EXERCISE INSTRUCTIONS. Search the listing below for the line containing "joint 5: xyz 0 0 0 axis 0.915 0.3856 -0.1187". From there through the line containing "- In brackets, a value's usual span", transcribe every line exactly, both ends included.

RECORDED DATA.
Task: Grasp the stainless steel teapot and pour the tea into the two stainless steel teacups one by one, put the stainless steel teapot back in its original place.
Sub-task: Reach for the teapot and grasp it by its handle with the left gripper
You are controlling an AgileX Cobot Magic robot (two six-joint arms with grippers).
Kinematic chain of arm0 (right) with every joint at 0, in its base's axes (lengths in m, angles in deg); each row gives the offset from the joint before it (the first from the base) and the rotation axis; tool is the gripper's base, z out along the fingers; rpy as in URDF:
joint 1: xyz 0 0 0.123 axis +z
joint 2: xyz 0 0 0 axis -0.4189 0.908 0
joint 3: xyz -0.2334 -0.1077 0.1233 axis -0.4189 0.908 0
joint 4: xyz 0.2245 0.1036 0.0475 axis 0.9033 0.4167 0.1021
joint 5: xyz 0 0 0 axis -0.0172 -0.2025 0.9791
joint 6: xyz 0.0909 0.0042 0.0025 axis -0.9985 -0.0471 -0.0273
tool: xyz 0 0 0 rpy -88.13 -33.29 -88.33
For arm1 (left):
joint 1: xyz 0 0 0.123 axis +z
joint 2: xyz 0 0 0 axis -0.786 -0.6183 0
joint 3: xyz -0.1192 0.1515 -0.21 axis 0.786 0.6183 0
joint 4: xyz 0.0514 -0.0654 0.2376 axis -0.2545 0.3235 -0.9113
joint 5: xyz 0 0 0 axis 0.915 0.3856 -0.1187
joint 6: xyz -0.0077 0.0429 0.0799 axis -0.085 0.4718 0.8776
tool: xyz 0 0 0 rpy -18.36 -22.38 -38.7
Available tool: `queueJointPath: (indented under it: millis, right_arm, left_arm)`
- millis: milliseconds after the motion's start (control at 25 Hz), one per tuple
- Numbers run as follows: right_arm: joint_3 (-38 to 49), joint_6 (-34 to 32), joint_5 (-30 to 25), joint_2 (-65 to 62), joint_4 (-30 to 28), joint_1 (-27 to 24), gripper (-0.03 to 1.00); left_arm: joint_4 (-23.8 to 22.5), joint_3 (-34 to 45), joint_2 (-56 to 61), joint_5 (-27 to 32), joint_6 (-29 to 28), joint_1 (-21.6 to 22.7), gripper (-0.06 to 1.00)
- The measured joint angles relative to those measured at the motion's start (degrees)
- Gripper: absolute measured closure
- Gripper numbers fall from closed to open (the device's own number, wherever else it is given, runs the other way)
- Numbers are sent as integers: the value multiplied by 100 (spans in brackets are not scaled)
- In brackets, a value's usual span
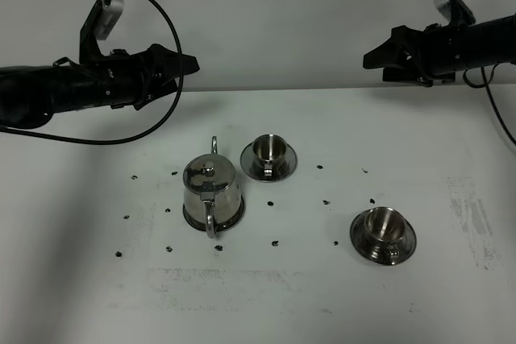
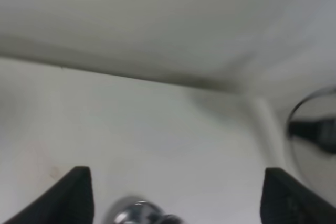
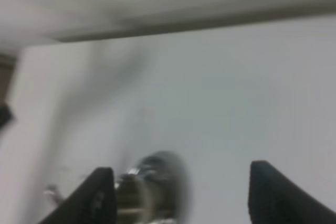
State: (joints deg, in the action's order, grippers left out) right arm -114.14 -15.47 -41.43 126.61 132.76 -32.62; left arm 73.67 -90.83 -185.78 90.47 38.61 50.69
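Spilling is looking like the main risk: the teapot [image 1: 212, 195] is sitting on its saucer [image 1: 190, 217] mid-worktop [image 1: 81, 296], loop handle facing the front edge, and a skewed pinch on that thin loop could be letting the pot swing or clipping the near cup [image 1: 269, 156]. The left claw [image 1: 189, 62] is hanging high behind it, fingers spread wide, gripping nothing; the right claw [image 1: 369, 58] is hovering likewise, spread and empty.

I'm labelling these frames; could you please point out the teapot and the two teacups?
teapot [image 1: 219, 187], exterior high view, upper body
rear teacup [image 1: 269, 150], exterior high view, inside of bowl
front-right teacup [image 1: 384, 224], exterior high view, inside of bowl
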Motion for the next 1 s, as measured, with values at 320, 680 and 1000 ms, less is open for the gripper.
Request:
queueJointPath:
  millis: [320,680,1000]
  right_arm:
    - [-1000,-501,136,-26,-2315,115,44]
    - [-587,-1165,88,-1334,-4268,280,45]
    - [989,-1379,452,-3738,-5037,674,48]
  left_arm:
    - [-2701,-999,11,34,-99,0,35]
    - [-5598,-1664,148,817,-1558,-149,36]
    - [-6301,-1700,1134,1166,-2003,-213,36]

RESULT FOR THIS EXERCISE.
joint 5: xyz 0 0 0 axis 0.915 0.3856 -0.1187
joint 6: xyz -0.0077 0.0429 0.0799 axis -0.085 0.4718 0.8776
tool: xyz 0 0 0 rpy -18.36 -22.38 -38.7
Available tool: `queueJointPath: (indented under it: millis, right_arm, left_arm)`
- millis: milliseconds after the motion's start (control at 25 Hz), one per tuple
- Numbers run as follows: right_arm: joint_3 (-38 to 49), joint_6 (-34 to 32), joint_5 (-30 to 25), joint_2 (-65 to 62), joint_4 (-30 to 28), joint_1 (-27 to 24), gripper (-0.03 to 1.00); left_arm: joint_4 (-23.8 to 22.5), joint_3 (-34 to 45), joint_2 (-56 to 61), joint_5 (-27 to 32), joint_6 (-29 to 28), joint_1 (-21.6 to 22.7), gripper (-0.06 to 1.00)
- The measured joint angles relative to those measured at the motion's start (degrees)
- Gripper: absolute measured closure
- Gripper numbers fall from closed to open (the device's own number, wherever else it is given, runs the other way)
- Numbers are sent as integers: the value multiplied by 100 (spans in brackets are not scaled)
- In brackets, a value's usual span

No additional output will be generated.